> _WHAT IS REQUIRED_
The lines to be extracted run from the start of the listing through the line containing "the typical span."; copy them exactly and nothing else.

*** PROVIDED DATA ***

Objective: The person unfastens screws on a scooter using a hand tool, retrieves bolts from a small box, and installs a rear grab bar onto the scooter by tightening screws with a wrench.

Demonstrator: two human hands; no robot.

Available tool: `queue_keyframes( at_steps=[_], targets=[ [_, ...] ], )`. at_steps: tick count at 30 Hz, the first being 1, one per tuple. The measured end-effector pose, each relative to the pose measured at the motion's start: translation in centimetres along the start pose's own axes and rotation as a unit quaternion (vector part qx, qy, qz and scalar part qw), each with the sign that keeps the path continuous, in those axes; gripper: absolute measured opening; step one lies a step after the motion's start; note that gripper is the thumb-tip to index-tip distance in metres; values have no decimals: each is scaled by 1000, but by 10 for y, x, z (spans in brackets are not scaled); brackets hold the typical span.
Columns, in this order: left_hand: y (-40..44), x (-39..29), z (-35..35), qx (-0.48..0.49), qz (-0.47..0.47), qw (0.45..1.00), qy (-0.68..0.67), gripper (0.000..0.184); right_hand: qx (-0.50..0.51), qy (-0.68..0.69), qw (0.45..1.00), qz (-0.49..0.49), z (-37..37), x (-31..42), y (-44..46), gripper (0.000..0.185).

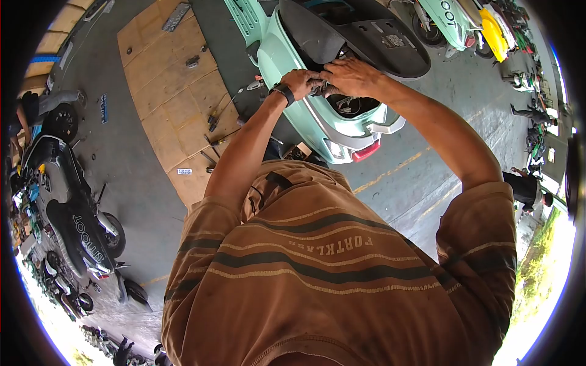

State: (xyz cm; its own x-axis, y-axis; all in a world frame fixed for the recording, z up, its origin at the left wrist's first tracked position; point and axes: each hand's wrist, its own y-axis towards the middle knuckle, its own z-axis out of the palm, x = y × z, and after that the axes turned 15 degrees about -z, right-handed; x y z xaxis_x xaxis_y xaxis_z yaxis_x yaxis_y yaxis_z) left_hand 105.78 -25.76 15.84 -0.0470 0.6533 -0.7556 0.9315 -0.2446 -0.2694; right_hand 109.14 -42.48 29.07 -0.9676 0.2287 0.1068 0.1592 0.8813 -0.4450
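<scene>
A mint-green scooter [296,122] stands before me, its black seat [390,52] tipped up from the body. Both of my hands meet over the opening beneath the seat. My left hand [299,84], with a dark band at the wrist, has its fingers bent and pressed together. Close beside it, touching or nearly so, my right hand [349,77] reaches in with curled fingers. Whatever small thing lies between the fingertips is hidden. Behind the hands, wires show in the open compartment [360,108]. The red tail light [366,151] is at the rear end nearest me.
A flattened cardboard sheet [165,91] lies on the floor at left, bearing screwdrivers [213,119] and small parts. A dark scooter [76,213] stands further left. Another mint-green scooter [442,21] and a yellow one [495,36] are at upper right. People [525,190] are at both sides.
</scene>
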Motion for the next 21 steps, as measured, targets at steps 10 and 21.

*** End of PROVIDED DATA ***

> _RESPONSE AREA_
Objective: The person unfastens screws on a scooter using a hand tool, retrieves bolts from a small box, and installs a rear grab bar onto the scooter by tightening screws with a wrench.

Demonstrator: two human hands; no robot.

Available tool: `queue_keyframes( at_steps=[_], targets=[ [_, ...] ], )`. at_steps: tick count at 30 Hz, the first being 1, one per tuple. The measured end-effector pose, each relative to the pose measured at the motion's start: translation in centimetres along the start pose's own axes and rotation as a unit quaternion (vector part qx, qy, qz and scalar part qw), each with the sign that keeps the path continuous, in those axes; gripper: absolute measured opening; step one lies a step after the motion's start; note that gripper is the thumb-tip to index-tip distance in metres; values have no decimals: each is scaled by 1000, but by 10 for y, x, z (spans in brackets are not scaled); brackets hold the typical span.

This completes the required output.